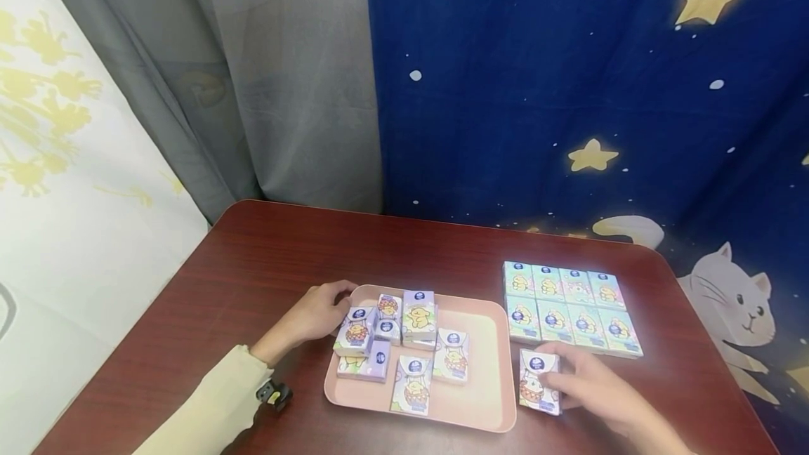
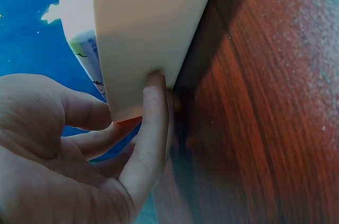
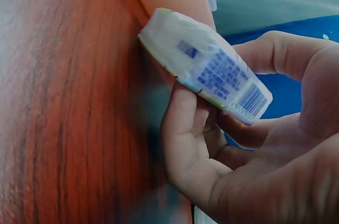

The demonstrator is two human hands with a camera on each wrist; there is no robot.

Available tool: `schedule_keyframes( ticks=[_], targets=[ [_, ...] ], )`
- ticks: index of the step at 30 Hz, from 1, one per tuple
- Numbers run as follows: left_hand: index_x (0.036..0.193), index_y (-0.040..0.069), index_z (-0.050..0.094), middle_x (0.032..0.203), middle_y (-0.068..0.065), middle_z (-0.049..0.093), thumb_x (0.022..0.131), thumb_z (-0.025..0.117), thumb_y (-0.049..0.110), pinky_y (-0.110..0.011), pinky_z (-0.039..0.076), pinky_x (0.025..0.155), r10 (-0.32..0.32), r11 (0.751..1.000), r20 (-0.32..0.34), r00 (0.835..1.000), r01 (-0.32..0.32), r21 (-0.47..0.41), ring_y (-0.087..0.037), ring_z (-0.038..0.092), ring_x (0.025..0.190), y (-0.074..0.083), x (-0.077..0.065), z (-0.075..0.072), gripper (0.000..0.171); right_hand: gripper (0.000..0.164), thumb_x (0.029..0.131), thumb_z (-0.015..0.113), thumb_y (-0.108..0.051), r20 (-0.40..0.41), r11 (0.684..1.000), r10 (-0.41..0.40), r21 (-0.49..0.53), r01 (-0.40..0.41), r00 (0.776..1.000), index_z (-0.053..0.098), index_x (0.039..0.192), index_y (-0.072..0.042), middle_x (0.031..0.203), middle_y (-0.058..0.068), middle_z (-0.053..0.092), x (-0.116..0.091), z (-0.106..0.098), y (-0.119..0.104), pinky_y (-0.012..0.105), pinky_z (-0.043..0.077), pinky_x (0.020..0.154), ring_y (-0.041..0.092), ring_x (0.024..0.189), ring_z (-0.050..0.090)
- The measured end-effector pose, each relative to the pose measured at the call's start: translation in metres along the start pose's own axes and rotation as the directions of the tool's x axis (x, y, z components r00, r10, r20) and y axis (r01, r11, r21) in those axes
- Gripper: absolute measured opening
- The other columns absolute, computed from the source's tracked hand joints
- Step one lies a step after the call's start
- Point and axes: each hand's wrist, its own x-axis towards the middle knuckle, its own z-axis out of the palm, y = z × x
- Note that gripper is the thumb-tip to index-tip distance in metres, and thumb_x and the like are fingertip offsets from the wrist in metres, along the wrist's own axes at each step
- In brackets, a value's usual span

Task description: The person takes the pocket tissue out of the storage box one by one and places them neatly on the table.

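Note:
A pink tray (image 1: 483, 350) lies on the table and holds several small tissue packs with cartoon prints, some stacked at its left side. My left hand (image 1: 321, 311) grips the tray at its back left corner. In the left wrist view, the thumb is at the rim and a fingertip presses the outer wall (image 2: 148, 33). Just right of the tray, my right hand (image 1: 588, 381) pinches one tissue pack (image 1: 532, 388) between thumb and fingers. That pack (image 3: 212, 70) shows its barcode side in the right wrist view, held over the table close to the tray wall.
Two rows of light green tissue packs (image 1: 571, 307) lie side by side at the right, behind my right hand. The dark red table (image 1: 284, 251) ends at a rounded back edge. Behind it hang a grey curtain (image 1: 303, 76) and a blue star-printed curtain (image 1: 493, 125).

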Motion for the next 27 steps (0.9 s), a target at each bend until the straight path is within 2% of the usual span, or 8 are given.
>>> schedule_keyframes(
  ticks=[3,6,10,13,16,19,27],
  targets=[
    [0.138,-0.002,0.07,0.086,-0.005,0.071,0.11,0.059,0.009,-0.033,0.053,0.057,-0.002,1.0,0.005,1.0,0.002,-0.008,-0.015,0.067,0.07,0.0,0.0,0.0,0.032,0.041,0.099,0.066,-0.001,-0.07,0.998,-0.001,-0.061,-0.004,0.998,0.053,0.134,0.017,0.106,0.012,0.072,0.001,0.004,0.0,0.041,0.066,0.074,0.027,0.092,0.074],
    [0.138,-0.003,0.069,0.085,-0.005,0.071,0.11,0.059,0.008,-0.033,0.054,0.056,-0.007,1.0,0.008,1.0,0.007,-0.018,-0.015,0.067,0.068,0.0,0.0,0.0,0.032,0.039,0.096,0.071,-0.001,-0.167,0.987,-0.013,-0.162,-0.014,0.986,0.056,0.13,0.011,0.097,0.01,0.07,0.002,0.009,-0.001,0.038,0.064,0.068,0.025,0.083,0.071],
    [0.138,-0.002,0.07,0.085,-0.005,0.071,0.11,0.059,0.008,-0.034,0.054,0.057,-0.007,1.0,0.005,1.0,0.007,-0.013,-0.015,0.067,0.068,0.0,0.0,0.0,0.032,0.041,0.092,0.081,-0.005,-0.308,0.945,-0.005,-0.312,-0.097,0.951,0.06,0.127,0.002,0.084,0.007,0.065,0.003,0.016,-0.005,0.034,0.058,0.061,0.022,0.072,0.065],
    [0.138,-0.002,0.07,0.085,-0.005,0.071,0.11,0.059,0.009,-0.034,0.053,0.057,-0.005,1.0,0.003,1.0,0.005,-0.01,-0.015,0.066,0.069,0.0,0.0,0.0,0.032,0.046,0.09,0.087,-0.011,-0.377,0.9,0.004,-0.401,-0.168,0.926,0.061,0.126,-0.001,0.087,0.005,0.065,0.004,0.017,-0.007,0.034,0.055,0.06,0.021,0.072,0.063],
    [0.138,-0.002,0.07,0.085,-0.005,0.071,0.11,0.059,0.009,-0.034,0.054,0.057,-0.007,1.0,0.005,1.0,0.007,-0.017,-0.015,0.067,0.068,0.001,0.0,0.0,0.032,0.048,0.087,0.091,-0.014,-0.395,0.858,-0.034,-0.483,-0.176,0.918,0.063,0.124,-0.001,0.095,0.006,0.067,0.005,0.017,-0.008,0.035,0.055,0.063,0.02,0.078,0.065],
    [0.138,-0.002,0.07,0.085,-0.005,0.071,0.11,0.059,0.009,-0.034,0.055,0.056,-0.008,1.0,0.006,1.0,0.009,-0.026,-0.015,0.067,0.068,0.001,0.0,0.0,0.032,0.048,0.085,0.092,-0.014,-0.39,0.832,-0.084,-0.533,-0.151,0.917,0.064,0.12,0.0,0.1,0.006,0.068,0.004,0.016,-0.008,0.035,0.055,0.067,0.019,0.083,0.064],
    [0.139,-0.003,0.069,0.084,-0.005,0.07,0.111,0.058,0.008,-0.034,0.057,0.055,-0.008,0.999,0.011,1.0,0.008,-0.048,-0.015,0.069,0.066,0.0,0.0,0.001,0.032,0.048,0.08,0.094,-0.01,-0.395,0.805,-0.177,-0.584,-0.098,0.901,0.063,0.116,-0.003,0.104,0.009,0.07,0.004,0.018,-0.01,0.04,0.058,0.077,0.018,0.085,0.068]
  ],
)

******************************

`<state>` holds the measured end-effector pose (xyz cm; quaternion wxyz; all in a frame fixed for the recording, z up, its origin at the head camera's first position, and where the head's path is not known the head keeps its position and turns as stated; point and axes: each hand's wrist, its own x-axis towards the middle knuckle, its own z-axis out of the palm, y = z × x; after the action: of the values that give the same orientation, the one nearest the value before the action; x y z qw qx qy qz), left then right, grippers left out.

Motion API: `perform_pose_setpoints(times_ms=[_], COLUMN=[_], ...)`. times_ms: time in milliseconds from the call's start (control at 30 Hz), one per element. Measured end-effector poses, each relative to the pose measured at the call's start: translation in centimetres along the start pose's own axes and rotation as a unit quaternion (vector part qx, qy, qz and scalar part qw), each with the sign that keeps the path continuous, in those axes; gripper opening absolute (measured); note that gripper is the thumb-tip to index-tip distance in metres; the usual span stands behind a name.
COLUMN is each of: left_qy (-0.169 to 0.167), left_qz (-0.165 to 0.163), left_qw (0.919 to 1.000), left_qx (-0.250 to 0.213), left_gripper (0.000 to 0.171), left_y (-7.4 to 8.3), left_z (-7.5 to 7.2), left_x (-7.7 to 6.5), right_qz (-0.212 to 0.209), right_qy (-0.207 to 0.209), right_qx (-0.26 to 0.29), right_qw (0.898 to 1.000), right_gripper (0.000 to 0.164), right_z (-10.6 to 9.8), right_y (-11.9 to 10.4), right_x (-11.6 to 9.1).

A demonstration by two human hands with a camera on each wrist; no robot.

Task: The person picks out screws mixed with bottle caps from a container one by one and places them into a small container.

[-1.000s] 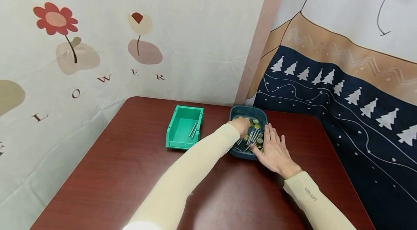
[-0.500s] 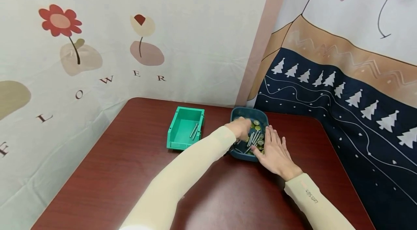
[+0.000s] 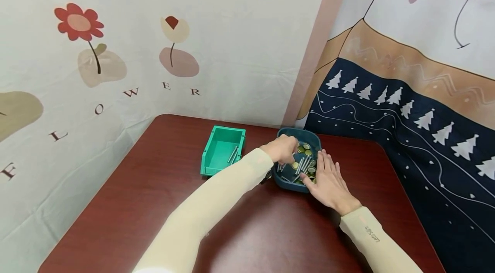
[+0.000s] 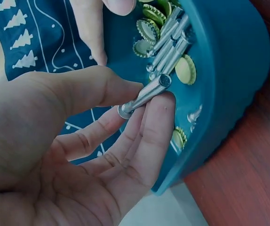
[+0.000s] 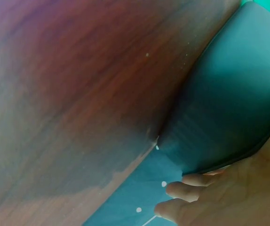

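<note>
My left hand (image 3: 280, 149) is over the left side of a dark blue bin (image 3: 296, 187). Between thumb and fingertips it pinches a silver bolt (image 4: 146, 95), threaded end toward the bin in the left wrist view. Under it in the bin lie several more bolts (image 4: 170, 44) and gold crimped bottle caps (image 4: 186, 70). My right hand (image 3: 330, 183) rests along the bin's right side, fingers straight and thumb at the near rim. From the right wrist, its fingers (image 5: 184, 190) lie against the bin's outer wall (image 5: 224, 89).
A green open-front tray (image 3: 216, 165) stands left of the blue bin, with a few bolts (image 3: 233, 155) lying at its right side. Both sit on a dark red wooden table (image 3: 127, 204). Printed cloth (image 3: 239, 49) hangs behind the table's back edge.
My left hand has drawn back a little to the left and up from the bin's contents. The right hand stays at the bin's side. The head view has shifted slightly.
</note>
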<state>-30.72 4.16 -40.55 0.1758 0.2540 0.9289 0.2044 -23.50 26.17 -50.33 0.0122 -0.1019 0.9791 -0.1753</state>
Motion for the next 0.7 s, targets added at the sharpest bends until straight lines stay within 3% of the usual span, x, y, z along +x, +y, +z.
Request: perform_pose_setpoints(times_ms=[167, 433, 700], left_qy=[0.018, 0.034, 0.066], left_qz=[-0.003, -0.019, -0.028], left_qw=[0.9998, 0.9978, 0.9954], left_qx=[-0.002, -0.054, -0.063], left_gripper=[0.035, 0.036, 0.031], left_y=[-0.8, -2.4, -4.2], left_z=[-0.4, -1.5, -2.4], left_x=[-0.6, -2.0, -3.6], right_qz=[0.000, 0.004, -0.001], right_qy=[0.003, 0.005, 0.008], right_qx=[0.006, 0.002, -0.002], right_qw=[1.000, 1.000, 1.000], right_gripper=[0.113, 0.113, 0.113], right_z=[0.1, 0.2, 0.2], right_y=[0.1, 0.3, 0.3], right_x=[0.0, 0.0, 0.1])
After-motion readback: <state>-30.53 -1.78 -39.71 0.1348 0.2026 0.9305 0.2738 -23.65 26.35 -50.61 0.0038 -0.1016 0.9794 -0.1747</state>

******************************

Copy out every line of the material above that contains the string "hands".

The demonstrator is two human hands with a camera on each wrist; there is no robot.
A demonstration by two human hands with a camera on each wrist; no robot.

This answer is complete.